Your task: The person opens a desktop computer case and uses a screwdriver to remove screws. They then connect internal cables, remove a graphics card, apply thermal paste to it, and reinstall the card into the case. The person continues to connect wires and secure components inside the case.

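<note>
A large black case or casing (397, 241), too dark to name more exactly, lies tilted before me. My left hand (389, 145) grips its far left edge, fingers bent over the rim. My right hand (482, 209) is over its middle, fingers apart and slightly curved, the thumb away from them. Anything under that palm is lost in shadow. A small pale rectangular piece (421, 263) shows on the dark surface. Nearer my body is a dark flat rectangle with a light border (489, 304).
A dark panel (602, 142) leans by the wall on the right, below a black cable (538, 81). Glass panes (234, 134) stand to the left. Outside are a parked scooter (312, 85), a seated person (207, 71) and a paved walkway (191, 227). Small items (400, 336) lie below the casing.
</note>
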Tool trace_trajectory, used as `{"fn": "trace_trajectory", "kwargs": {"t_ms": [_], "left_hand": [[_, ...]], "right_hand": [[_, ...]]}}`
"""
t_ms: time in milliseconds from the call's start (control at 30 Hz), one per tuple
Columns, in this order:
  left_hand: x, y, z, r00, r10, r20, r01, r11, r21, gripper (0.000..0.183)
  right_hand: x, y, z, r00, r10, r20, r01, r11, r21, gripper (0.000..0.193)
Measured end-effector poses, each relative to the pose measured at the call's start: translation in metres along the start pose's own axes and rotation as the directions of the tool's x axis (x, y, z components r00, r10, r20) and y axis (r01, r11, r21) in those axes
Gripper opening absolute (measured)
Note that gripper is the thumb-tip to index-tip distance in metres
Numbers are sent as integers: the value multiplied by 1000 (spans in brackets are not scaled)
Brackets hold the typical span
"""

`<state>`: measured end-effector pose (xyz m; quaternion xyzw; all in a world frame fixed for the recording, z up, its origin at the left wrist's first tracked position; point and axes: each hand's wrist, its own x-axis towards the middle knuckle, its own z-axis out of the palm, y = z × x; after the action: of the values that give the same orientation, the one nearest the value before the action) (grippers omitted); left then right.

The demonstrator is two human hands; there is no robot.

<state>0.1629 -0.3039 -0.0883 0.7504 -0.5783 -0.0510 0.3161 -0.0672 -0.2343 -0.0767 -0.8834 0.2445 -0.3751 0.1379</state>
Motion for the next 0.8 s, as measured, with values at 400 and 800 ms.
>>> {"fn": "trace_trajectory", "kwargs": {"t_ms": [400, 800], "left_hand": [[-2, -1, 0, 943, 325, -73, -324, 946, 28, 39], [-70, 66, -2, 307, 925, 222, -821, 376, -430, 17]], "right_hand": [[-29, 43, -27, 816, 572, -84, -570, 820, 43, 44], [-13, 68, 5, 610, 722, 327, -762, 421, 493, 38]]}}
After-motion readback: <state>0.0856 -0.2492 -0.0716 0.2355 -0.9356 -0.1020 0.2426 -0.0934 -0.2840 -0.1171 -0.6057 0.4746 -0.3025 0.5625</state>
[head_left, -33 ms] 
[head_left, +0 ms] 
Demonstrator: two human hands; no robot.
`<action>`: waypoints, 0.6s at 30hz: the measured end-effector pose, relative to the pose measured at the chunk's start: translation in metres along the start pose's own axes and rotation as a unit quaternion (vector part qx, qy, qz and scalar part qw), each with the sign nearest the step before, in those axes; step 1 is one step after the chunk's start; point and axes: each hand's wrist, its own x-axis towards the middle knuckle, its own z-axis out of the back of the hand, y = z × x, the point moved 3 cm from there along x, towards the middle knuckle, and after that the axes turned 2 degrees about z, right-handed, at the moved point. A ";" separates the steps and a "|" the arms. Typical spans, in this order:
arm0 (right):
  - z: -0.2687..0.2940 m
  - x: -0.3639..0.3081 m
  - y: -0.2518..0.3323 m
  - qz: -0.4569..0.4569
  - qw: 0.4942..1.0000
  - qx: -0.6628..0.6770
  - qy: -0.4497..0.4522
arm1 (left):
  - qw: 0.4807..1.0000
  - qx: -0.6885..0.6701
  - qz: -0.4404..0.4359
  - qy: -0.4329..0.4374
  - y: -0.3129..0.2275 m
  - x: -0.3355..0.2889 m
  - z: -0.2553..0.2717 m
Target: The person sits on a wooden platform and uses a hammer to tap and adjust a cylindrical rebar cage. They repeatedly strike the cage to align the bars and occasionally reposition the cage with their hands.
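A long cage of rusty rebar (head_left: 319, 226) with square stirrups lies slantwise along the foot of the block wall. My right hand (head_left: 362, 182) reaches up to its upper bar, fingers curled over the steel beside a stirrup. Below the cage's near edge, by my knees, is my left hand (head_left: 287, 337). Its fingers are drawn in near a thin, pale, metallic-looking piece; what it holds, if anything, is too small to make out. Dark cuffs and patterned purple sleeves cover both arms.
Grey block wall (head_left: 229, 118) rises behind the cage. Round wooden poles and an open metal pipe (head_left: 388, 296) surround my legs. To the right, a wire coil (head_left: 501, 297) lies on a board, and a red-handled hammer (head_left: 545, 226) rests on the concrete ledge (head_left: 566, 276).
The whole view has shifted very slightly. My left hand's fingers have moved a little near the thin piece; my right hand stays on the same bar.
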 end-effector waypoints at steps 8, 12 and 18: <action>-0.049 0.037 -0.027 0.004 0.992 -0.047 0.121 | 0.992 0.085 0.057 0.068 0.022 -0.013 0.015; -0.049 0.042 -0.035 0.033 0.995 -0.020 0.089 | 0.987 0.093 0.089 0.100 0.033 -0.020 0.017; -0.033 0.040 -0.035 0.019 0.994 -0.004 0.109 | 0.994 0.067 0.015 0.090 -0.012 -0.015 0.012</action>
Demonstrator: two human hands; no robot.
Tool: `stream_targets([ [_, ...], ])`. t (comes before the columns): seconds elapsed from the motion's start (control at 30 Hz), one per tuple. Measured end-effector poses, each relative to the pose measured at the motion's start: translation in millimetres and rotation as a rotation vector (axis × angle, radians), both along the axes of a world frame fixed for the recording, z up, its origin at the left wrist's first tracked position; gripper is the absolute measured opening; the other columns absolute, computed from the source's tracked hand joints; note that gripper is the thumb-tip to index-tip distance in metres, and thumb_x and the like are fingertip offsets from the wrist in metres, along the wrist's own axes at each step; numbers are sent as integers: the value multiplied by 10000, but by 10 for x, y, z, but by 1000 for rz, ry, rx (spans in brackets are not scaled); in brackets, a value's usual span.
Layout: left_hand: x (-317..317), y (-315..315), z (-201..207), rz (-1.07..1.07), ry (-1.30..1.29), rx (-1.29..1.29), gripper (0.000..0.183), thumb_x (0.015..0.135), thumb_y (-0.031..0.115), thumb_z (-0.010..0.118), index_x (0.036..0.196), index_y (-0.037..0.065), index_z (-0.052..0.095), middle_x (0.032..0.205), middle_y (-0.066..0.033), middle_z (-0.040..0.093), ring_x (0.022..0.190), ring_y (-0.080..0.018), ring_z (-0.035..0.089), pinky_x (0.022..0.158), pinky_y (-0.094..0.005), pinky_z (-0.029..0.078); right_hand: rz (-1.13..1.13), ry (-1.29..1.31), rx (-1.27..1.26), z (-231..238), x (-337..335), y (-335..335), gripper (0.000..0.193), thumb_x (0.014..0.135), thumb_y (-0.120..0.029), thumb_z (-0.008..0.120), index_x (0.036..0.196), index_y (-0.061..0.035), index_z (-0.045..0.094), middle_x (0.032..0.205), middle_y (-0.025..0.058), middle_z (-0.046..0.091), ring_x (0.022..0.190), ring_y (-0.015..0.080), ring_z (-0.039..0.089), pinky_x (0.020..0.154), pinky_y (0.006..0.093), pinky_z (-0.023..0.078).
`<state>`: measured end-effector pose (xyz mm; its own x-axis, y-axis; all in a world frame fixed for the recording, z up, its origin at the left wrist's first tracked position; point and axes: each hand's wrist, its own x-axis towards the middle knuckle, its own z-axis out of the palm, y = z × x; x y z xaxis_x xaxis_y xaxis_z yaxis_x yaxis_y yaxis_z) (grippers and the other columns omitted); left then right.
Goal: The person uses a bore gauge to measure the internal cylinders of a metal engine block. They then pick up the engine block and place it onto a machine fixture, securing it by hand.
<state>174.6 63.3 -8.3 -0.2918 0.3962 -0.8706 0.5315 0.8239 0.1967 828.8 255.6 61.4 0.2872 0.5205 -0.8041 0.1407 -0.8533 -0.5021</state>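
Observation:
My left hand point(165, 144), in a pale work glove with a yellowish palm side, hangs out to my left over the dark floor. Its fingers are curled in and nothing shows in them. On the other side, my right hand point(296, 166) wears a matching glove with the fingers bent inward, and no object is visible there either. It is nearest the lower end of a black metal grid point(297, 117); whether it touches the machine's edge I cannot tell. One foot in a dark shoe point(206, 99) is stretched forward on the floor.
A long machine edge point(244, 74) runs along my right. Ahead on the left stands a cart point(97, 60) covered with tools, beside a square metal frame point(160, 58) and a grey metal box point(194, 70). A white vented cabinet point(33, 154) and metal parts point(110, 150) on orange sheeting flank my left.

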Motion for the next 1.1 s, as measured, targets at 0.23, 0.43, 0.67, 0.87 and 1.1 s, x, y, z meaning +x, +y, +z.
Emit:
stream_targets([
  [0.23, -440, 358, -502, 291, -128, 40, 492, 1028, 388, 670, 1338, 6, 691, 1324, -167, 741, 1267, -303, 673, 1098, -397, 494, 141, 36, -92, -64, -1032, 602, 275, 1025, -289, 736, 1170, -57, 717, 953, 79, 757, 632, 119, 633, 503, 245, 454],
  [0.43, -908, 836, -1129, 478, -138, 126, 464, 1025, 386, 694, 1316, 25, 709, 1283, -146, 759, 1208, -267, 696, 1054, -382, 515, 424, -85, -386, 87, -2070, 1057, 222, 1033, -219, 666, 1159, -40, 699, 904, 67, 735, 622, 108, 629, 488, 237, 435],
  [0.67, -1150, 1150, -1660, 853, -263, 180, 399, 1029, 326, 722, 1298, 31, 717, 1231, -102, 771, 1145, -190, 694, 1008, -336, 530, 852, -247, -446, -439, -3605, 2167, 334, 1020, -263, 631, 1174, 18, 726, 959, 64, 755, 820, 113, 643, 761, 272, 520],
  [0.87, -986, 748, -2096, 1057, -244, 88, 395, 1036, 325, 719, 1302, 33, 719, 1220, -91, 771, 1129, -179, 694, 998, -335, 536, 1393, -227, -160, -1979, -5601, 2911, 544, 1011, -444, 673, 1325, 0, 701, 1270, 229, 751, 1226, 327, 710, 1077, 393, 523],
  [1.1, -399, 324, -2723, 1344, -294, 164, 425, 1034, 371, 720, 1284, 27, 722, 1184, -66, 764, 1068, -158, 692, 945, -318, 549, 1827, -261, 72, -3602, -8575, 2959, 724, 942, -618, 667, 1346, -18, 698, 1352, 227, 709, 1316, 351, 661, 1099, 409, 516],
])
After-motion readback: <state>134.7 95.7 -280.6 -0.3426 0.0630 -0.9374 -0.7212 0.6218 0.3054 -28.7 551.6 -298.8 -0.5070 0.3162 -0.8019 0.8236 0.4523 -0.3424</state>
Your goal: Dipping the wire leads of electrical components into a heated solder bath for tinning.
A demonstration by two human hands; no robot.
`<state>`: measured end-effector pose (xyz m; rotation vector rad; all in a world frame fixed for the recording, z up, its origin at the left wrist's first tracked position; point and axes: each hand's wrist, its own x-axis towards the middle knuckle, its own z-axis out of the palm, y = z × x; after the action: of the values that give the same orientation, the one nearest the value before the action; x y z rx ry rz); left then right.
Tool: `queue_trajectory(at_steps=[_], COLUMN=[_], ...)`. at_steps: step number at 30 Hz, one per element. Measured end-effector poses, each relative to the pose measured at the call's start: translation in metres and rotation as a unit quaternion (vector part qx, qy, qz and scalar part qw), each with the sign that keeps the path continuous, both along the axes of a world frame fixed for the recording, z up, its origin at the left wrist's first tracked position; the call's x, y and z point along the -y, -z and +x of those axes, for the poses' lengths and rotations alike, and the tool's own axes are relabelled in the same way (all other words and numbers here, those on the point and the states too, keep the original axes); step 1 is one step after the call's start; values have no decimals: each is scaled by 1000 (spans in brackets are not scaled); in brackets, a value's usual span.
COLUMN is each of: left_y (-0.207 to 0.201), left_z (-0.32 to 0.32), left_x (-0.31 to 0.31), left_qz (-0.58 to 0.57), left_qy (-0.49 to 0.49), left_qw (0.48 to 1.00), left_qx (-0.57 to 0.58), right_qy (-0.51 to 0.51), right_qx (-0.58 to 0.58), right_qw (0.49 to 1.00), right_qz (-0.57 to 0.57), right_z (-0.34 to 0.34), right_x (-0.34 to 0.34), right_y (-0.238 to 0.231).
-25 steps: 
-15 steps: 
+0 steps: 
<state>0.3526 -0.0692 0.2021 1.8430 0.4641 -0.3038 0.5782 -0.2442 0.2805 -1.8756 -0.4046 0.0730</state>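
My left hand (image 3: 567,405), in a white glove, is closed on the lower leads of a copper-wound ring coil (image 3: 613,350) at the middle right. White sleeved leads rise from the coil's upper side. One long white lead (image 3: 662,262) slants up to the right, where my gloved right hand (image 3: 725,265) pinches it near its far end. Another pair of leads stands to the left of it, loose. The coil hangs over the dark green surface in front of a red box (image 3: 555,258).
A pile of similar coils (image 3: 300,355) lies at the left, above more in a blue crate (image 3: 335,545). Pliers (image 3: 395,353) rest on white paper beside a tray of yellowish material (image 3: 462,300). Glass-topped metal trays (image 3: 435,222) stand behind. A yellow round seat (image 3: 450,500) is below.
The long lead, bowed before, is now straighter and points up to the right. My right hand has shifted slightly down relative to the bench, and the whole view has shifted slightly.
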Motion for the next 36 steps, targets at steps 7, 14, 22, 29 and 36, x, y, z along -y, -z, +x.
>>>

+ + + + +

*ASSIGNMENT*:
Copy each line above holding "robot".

*EXERCISE SOLUTION*:
The demonstrator is two human hands; there is no robot.
Demonstrator: two human hands; no robot.
Demonstrator: two human hands; no robot.
A demonstration by two human hands; no robot.

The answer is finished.